David Lavoie se présente sous la bannière du Parti libéral du Québec dans Rosemont. L’ancien directeur général du Festival TransAmériques, figure respectée du milieu culturel montréalais, rejoint ainsi une formation politique qu’on associe davantage aux tours de bureaux du centre-ville qu’aux salles de création. Ce ralliement n’est pas sans précédent — les partis savent flatter les profils progressistes pour moderniser leur image — mais il révèle quelque chose de plus profond : l’épuisement d’une certaine gauche culturelle et sa conversion tacite à un pragmatisme qui ressemble étrangement à une abdication.
On pourrait y voir une simple trajectoire individuelle, un désir légitime de passer du monde des idées à celui de l’action. Mais le symbolisme du passage est trop net pour être anodin. Le PLQ ne change pas de modèle économique en accueillant des artistes ou des gestionnaires culturels dans ses rangs ; il les intègre à un dispositif que ses critiques considèrent comme fondamentalement attaché à la dérégulation, à une forme d’austérité modérée et à la gestion technocratique du bien commun. Ce n’est pas la culture qui transforme le libéralisme, c’est le libéralisme qui digère la culture en l’apprivoisant, en la rendant présentable, en la vidant de son potentiel contestataire.

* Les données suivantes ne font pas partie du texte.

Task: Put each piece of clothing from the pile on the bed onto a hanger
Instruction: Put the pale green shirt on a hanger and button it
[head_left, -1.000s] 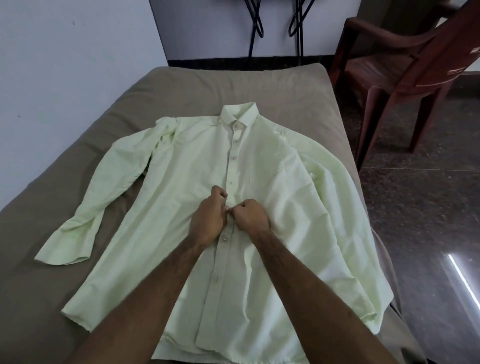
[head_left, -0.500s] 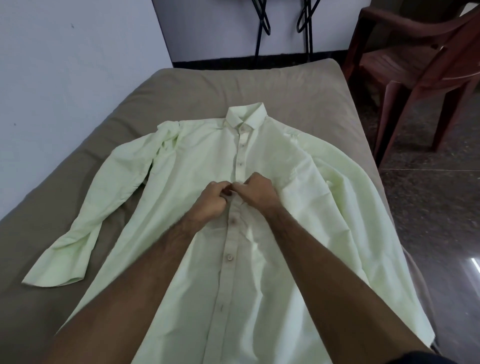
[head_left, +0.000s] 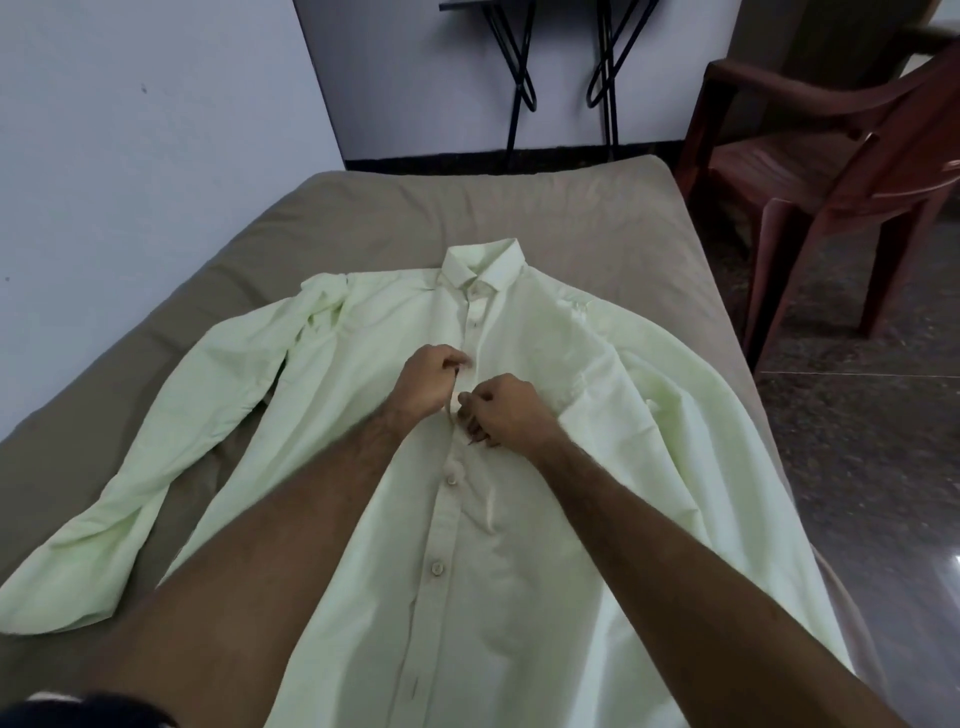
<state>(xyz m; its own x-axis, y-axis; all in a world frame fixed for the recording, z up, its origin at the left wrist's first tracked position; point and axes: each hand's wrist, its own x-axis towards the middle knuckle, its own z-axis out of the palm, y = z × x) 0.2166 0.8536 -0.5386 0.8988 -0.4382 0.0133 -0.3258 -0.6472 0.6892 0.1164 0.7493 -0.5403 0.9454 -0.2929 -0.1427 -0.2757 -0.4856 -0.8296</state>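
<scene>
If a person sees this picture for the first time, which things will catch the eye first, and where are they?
First comes the pale green shirt, spread face up on the brown bed with its collar toward the far end. At the middle of its button strip, the left hand and the right hand meet and pinch the cloth. A dark red chair stands on the floor at the right of the bed.

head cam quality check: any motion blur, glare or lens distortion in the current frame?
Head view: left hand and right hand slightly motion-blurred at the shirt placket; wide-angle bending shows on the bed edges and chair; small bright glare on the floor at the right edge; lighting soft, dim.
</scene>
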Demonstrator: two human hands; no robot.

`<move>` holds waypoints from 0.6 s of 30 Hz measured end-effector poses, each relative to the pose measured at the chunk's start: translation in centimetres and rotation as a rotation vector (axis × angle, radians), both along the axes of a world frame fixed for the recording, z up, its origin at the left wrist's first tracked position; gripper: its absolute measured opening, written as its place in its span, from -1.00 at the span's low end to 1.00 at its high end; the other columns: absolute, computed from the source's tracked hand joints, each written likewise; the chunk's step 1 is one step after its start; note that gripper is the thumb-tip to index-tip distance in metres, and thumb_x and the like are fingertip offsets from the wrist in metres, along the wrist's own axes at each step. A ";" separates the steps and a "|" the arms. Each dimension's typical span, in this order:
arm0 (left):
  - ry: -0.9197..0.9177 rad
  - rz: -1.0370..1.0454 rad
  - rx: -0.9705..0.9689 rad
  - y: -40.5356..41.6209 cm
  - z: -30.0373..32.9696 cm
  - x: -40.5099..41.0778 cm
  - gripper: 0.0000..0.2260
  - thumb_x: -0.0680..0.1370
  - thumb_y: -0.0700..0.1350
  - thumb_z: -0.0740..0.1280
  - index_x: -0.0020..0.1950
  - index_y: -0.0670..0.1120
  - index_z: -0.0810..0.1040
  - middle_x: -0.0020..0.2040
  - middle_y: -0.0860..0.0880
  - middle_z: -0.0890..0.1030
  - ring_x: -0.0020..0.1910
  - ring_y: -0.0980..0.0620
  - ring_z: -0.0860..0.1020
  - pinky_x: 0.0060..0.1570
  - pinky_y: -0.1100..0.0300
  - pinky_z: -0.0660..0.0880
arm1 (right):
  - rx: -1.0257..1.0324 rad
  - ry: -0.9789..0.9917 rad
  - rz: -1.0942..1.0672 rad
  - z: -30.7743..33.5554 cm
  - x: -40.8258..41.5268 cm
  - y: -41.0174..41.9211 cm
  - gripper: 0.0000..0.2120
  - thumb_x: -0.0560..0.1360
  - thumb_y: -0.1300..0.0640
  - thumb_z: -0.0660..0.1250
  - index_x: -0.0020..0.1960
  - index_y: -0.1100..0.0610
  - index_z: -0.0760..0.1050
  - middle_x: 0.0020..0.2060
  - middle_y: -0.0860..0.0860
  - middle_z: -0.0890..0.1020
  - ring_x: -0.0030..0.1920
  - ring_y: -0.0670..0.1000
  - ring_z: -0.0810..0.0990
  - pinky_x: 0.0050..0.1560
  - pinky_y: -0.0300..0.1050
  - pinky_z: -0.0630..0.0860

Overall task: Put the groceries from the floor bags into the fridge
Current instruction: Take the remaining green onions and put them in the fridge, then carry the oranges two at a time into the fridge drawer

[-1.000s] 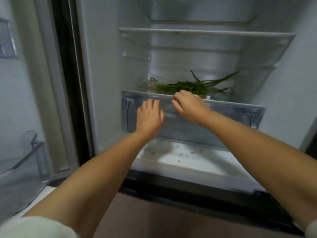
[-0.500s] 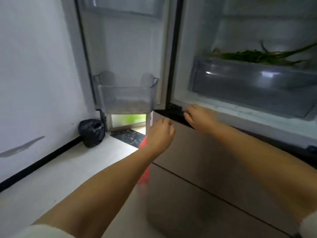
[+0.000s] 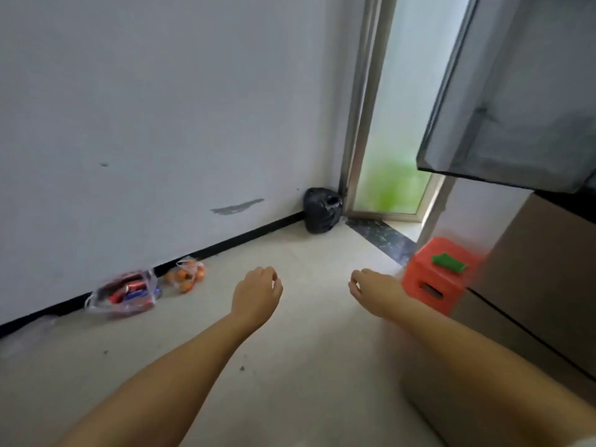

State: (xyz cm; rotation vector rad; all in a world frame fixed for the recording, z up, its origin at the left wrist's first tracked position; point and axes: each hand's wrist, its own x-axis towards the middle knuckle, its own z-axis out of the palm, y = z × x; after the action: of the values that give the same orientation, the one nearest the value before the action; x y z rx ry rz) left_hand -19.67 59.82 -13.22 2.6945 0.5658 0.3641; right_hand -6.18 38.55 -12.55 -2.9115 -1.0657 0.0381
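Both hands out over the floor, holding nothing. Left hand (image 3: 258, 293) and right hand (image 3: 371, 290): fingers loosely curled, relaxed. Two clear grocery bags lie against the wall, far left of the left hand, well apart from it: bag of oranges (image 3: 186, 274), and left of it a bag of red and blue packets (image 3: 125, 295). Fridge door (image 3: 516, 101) open, upper right. Red stool (image 3: 438, 272) just right of right hand.

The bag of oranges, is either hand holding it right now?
No, the bag of oranges lies on the floor by the wall, apart from the left hand and right hand.
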 end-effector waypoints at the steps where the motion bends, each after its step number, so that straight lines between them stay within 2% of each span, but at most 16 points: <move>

L’ironie est d’autant plus mordante que Rosemont incarne précisément ce que le milieu culturel défend habituellement : quartiers mixtes, solidarité de proximité, résistance à la gentrification. Pourtant, en choisissant de porter les couleurs d’un parti historiquement associé, selon ses détracteurs, aux promoteurs immobiliers et aux intérêts financiers, Lavoie participe malgré lui à cette grande opération de verdissement superficiel qui consiste à recruter des visages sympathiques sans jamais remettre en question les logiques structurelles qui creusent les inégalités. C’est la vieille ruse libérale : moderniser l’emballage sans toucher au contenu.
Ce qui est en jeu ici dépasse la personne de David Lavoie. Il s’agit d’une tendance plus vaste, celle de la circulation des élites culturelles dans le champ politique, une circulation qui brouille les lignes sans jamais vraiment déplacer les rapports de force. On célèbre l’ouverture, la diversité des parcours, la fin des vieux clivages, mais au fond, on assiste surtout à une redistribution des rôles au sein d’une même classe sociale, celle des diplômés urbains qui partagent un capital culturel commun et une certaine aisance à naviguer entre les mondes. La gauche culturelle, fatiguée de ses propres divisions, finit par se rallier au centre, persuadée d’y exercer une influence qu’elle n’aura jamais.
Reste cette question lancinante : que devient un projet progressiste lorsque ses figures les plus visibles acceptent de se fondre dans un appareil qui n’a jamais remis en question sa foi dans le marché comme principe régulateur ? La tension entre valeurs affichées et pratiques réelles n’est pas nouvelle, mais elle se cristallise ici avec une netteté cruelle. Car si même la culture, ce refuge supposé de l’esprit critique, se laisse séduire par les sirènes du pouvoir sans exiger de transformations profondes, alors il faut se rendre à l’évidence : ce n’est plus de renouveau qu’on parle, mais de reconversion. Et cette reconversion-là n’augure rien de bon pour ceux qui croient encore que la politique peut être autre chose qu’un exercice de gestion.